Secondly, the tm2-1010ea has a weight problem. At 2.15kg, it's pretty hefty, and your arms will quickly tire if you carry it around with you for long. Additionally, the distribution of weight is far from even, due to the very chunky battery pack at the laptop's rear. This imbalance caused the tm2-1010ea to wriggle out of our grip several times during testing. If you're thinking the tm2-1010ea might be a good alternative to something like the iPad, think again.
The tm2-1010ea offers switchable graphics -- you can switch between an ATI Radeon HD 4550 GPU, which beefs up performance, and a lower-power integrated Intel graphics card if you need to conserve battery life. Both of these work in tandem with the dual-core, 1.3GHz Intel Pentium SU4100 CPU.
Backed up by a hefty 4GB of RAM, the tm2-1010ea racked up a reasonably respectable score of 3,230 in the PCMark05 CPU benchmarking test. The tm2-1010ea doesn't feel sluggish at all when it comes to tasks such as Web browsing or watching high-definition videos online, but you can't push this machine too hard.
It scored a similarly middle-of-the-road score of 1,436 in the 3DMark06 benchmark test, using the ATI GPU. That means playing games is out of bounds on this machine, unless they're at least a few years old.
With the Intel GPU in use, the tm2-1010ea held out for 2 hours and 40 minutes when we ran the punishing Battery Eater Classic test, which runs the CPU at full tilt until the battery's exhausted. That's by no means a disgrace, but it's not particularly great either.

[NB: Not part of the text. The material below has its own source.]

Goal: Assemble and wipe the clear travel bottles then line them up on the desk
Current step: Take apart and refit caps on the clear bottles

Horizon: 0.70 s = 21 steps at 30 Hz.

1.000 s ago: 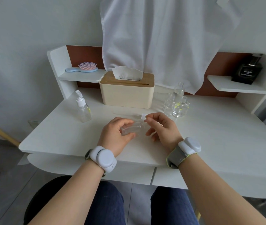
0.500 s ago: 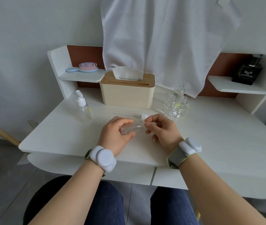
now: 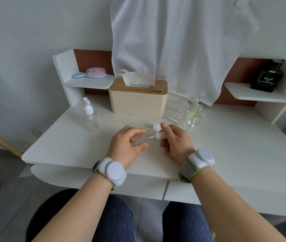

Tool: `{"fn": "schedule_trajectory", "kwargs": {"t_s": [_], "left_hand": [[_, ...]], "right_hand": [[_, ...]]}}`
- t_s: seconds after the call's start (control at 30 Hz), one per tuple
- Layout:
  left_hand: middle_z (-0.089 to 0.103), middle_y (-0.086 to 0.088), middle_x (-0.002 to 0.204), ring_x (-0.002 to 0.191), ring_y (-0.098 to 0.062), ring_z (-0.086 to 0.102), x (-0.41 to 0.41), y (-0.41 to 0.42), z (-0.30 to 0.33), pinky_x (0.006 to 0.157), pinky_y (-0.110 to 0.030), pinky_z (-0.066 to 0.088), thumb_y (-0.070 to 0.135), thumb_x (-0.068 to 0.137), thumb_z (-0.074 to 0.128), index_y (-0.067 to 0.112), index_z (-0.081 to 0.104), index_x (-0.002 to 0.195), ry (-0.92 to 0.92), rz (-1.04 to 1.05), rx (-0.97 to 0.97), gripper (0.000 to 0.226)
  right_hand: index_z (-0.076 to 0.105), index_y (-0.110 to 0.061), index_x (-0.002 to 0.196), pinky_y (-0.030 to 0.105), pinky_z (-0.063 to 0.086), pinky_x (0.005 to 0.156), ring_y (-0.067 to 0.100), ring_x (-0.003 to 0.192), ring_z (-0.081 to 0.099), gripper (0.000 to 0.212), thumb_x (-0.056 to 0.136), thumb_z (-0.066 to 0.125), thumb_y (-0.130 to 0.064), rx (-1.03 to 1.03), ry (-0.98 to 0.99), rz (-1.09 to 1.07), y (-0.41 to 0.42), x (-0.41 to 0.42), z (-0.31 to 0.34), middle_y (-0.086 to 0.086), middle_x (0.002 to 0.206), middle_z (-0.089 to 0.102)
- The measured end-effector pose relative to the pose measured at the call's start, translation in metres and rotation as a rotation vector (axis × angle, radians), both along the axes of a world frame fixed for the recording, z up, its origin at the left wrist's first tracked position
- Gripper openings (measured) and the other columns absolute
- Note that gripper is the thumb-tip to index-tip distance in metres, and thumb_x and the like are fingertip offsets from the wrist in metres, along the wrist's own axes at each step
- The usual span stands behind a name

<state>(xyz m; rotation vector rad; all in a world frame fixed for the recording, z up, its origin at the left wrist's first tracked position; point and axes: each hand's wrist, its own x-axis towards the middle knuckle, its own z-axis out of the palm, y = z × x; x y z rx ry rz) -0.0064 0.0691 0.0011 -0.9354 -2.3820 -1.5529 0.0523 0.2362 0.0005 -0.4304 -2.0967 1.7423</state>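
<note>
Head view: left hand [image 3: 127, 145] grasps 1 clear bottle [image 3: 143, 138] lying sideways above the desk [image 3: 69, 142]; right hand [image 3: 175, 142] pinches its white cap [image 3: 159, 135].

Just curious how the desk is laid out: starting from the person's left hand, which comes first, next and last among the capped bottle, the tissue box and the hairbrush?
From the left hand:
1. Capped bottle, standing on the desk, left of the hand.
2. Tissue box, at the back, centre.
3. Hairbrush, on the raised left shelf.
</note>
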Motion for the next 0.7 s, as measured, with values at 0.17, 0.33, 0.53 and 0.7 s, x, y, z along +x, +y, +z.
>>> {"fn": "schedule_trajectory", "kwargs": {"t_s": [0.17,0.33,0.53,0.7], "left_hand": [[0.067,0.005,0.095,0.088,-0.009,0.063,-0.0016,0.0008,-0.0010,0.074,-0.019,0.048,0.010,0.068,0.083,0.022,0.071,0.101,0.010,0.003,-0.003,0.037],[0.067,0.005,0.095,0.087,-0.009,0.063,-0.0025,0.0005,-0.0021,0.073,-0.018,0.047,0.010,0.068,0.083,0.023,0.071,0.100,0.009,0.011,0.005,0.037],[0.067,0.007,0.097,0.088,-0.008,0.063,-0.0028,0.0004,-0.0019,0.073,-0.015,0.046,0.009,0.068,0.083,0.022,0.071,0.101,-0.002,0.015,0.006,0.037],[0.067,0.005,0.098,0.087,-0.016,0.064,-0.0026,0.0001,-0.0020,0.074,-0.019,0.048,0.011,0.069,0.083,0.022,0.071,0.102,-0.006,0.014,-0.004,0.037]], "right_hand": [[0.059,-0.003,0.079,0.021,0.036,0.039,0.015,0.041,0.049,0.039,0.095,0.058,-0.038,0.027,0.005,0.033,0.0009,0.0018,0.0003,0.000,0.054,0.061],[0.061,-0.011,0.082,0.026,0.041,0.042,0.017,0.046,0.053,0.018,0.092,0.065,-0.026,-0.051,0.045,0.054,-0.0007,0.0023,0.0028,0.003,0.062,0.064],[0.060,-0.008,0.098,0.026,0.045,0.043,0.015,0.047,0.056,0.012,0.089,0.068,-0.010,-0.069,0.083,0.085,0.0002,0.0038,0.0039,0.002,0.068,0.060],[0.061,-0.012,0.093,0.028,0.043,0.041,0.018,0.047,0.057,0.018,0.092,0.065,-0.030,-0.080,0.060,0.036,0.0009,0.0020,0.0029,0.004,0.079,0.062]]}}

We also found that performing this test caused the laptop to get very hot. When we tried to turn the machine on again after the test had finished, it gave us some stern words about cooling fans and being overheated, and promptly shut itself down. After waiting a while, we got it working again. You probably won't find this to be a problem unless you're really pushing the tm2-1010ea to its limits, but it's worth bearing in mind if you plan on undertaking any particularly intensive tasks.
The HP TouchSmart tm2-1010ea tries to be both a tablet and laptop, but it ends up falling between two stools. Unless you're dead set on owning a swivelling, convertible machine, we'd recommend you opt for a more powerful laptop, such as the cheap, 17.3-inch Samsung R730, which will better serve your media needs. On the other hand, if you're sure you want a tablet, the tm2-1010ea probably isn't what you're looking for, because it's fairly heavy and the touchscreen interface is slightly too clunky. We'd recommend you check out Apple's iPad instead. It's cheaper and much more usable.